A new peer-reviewed report shows that a ‘no uranium’ option for the Olympic Dam mega-expansion is not only technically feasible, but would provide significantly better environmental outcomes.
Australian Greens Senator Scott Ludlam and SA Greens MLC Mark Parnell have used the release of the report by Monash University academic Dr Gavin Mudd to call for the South Australian and Federal governments to require BHP Billiton to formally analyse and report on the ‘no-uranium’ option.
“This report shows that not only is a ‘no uranium’ Olympic Dam expansion technically feasible, it will actually deliver a better project for Australia,” said Senator Ludlam. “This alternative model for the Olympic Dam resource is safer, uses less water and energy, and increases jobs and the economic return for the local economy.”
Olympic Dam is overwhelmingly a copper and gold project, with uranium’s share of total revenue decreasing over time to less than 20%. According to a recent report in the Australian Financial Review, BHP Billiton will focus on copper, rather than uranium, in the first stages of the project.
“The ‘no uranium’ option is a very promising alternative to the plans outlined by BHP Billiton.

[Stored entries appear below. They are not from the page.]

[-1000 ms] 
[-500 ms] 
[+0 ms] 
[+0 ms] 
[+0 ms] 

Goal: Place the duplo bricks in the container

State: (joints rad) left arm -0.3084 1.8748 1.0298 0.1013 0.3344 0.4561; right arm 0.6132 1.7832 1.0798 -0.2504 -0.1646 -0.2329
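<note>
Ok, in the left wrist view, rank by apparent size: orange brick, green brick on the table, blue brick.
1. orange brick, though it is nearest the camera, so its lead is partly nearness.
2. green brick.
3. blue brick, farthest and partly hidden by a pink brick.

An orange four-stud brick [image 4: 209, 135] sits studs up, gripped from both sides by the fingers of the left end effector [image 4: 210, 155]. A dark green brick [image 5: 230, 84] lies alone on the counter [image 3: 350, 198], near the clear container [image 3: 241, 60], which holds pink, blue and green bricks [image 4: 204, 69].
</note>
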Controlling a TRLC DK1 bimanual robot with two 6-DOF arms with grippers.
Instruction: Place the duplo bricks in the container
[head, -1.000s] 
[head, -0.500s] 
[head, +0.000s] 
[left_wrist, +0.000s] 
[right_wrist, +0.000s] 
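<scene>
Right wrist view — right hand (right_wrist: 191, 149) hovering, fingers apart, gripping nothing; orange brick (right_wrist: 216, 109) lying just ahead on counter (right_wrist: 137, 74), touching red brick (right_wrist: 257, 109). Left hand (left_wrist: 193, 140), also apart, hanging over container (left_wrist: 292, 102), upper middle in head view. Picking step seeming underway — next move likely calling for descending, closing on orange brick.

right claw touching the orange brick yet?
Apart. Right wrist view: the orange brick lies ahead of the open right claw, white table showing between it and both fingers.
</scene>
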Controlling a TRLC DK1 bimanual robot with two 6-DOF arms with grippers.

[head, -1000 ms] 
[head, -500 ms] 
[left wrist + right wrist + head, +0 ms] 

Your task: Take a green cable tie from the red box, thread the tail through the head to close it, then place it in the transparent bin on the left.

Not only would it mean significant savings in water and energy, but many more jobs for South Australians,” he said.
“This report explodes the myth that uranium is central to the Olympic Dam project. Leaving the uranium behind maximises the return for the Australian people and minimises the downside risks of exporting poorly monitored radioactive material to China.”
Report author Gavin Mudd from Monash University is upbeat about the benefits of the ‘no-uranium’ option.
“Based on this peer reviewed study, the Olympic Dam expansion can clearly be developed without uranium recovery,” he said.
“This option will potentially lead to 293 GWh of electricity savings annually – the equivalent of nearly 60,000 South Australian households – and potentially 18.9 million litres of water savings daily.”
The Federal, SA and NT Governments are currently assessing whether the Olympic Dam Supplementary Environmental Impact Statement (EIS) prepared by BHP Billiton and handed in last week ‘adequately addresses’ the concerns raised during the initial EIS process. The supplementary EIS will be publicly released early next year, with a final decision on the expansion expected mid-year.
In their 4,600 page EIS, BHP Billiton have only outlined the export of overseas radioactive copper concentrate for processing and refining.
The alternative on-shore processing would also lead to more Australian jobs, higher worker safety standards and fewer security risks.